14 Monitoring and Managing Endpoint URIs for Business Services

This chapter describes how to manage endpoint URIs in business services, including configuring retries, marking non-responsive endpoints as offline, viewing endpoint metrics, and triggering alerts based on endpoint status.

This chapter contains the following sections:

14.1 About Endpoint URI Management

In the runtime, you can monitor metrics for each endpoint URI to ensure they are all performing as expected.

When you notice issues with an endpoint URI, you can mark the URI as being offline to avoid repeated attempts at accessing the endpoint URI. You can alternatively configure the business service to mark non-responsive URIs as offline.

14.1.1 About Endpoint URIs

An endpoint URI is the URL of an external service that is accessed by a business service. In Service Bus, you must define at least one endpoint URI for a business service. When you define multiple endpoint URIs for a business service, the load balancing algorithm you define controls the manner in which a business service tires to access the endpoint URI. A business service can use one of the following load balancing algorithms:

  • Round robin

  • Random

  • Random-weighted

  • None

When you configure a business service, you can also configure how retries are handled. For more information, see "About Business Service URI Retries" in Developing Services with Oracle Service Bus.

14.1.2 Offline and Online Endpoint URIs

You can configure a business service to mark non-responsive URIs offline, which prevents a business service from repeatedly attempting to access a non-responsive URI and therefore avoids the communication errors caused by trying to access a non-responsive URI. If Service Bus automatically marks an endpoint URI offline, Service Bus can bring it back online after a time period you specify, or Service Bus can keep it offline until you change the status manually. You can manually change the status of an endpoint URI to online or offline using Fusion Middleware Control or using the public APIs. When you mark an endpoint URI online in a cluster domain, it is marked online on all the Managed Servers.

Service Bus automatically marks an endpoint URI online when any of the following occur:

  • You add the endpoint URI to a business service.

  • You restart a server.

  • You enable a disabled service.

  • You rename or move a service.

  • A business service is able to successfully access the URI after the retry interval you have configured is past.
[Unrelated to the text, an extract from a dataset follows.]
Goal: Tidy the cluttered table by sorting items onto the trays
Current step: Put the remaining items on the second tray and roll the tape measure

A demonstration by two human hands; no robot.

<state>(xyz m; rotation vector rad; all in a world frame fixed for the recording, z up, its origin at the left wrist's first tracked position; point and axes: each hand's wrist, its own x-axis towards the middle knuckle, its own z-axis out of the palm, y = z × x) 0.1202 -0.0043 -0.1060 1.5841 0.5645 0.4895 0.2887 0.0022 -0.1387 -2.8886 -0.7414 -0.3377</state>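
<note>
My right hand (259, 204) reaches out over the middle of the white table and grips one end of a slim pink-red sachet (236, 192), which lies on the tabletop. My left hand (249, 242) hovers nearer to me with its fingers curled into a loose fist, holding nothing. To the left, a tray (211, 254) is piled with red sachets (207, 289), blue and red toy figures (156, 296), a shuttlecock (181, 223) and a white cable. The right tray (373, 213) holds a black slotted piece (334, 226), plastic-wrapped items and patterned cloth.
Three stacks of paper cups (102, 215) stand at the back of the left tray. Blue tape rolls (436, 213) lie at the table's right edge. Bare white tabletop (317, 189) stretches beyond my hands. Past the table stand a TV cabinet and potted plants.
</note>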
When you configure a business service to mark non-responsive URIs offline automatically, you can make this state temporary or permanent (or until you manually update the status).
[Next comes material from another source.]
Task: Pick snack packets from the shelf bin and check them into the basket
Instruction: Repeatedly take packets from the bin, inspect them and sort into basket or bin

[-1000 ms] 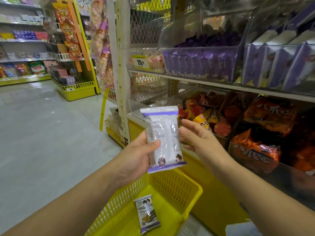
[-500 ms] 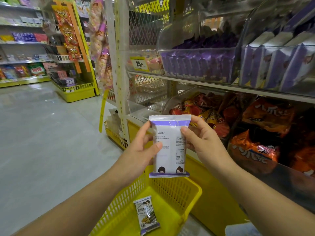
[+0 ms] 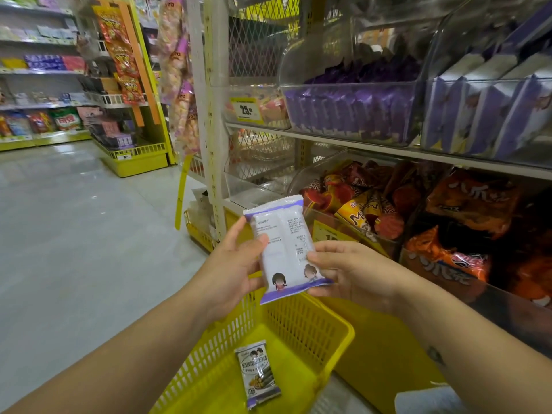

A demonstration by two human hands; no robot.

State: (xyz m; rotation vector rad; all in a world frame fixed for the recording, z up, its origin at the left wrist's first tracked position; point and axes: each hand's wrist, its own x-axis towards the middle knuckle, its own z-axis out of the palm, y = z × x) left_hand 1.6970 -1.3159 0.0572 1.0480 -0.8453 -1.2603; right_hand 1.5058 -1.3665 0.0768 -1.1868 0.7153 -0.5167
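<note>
A white snack packet [image 3: 285,246] with purple ends is held upright above the yellow basket [image 3: 301,327], its printed back facing me. My left hand [image 3: 231,270] grips its left edge, thumb across the front. My right hand [image 3: 355,271] pinches its lower right corner. A second packet [image 3: 258,373] of the same kind lies face up on the basket floor. The clear shelf bin [image 3: 352,112] of purple packets sits above and to the right.
Another clear bin [image 3: 490,115] of purple-white packets stands at the upper right. Bins of red and orange snack bags [image 3: 466,204] fill the lower shelf behind my right hand. A white shelf post [image 3: 209,121] rises on the left; grey aisle floor [image 3: 74,234] stretches beyond it.
The packet has been turned and tilted between both hands. My right hand slid from its upper right edge down to the lower right corner. The basket packet has not moved.
</note>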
For more information, see Configuring Operational and Global Settings.

14.1.2.1 About Temporarily Offline Endpoint URIs

Mark an endpoint URI offline temporarily if you want the business service to automatically retry the same endpoint after a short interval of time; mark it offline permanently if you want the business service to treat the endpoint URI as offline until it is reset manually.

When marked offline temporarily, the endpoint URI status is changed to offline on encountering a communication error. When the retry interval has passed and the business service attempts to process a new request, it tries to access this endpoint URI. If this attempt is successful, the endpoint URI is marked online again. If the attempt fails, the URI is marked offline again for the duration of the retry interval, and the cycle is repeated. This configuration is useful when a communication error is temporary and corrects itself. For example, when an endpoint becomes temporarily overloaded, communication errors occur but the endpoint reverts to normal operation without requiring manual intervention.

14.1.2.2 About Permanently Offline Endpoint URIs

When marked offline permanently, the endpoint URI status is changed to offline on encountering a communication error, and the status remains offline until you manually mark the endpoint URI online again. This configuration is useful for a case in which a communication error is caused by a problem with the endpoint URI that must be resolved by manual intervention.

If you want to keep non-responsive URIs offline until you take corrective action and then manually mark the URIs as online, do not provide a retry interval. For example, a zero retry interval indicates that the endpoint remains offline indefinitely.

14.1.2.3 Offline URIs in Clustered Environments

A communication error can occur due to network problem on a machine hosting a Managed Server. Such an event is interpreted by the business service as the endpoint URI being non-responsive (although the remote endpoint being accessed is responsive). A communication error can also occur because the endpoint URI is not responding.

In the first case, the URIs are marked offline on only one server (on the machine with network problems) and online on all the other servers in the cluster. An SLA alert condition based on Evaluate on any server generates an alert, but an alert condition based on Evaluate on all servers does not generate an alert.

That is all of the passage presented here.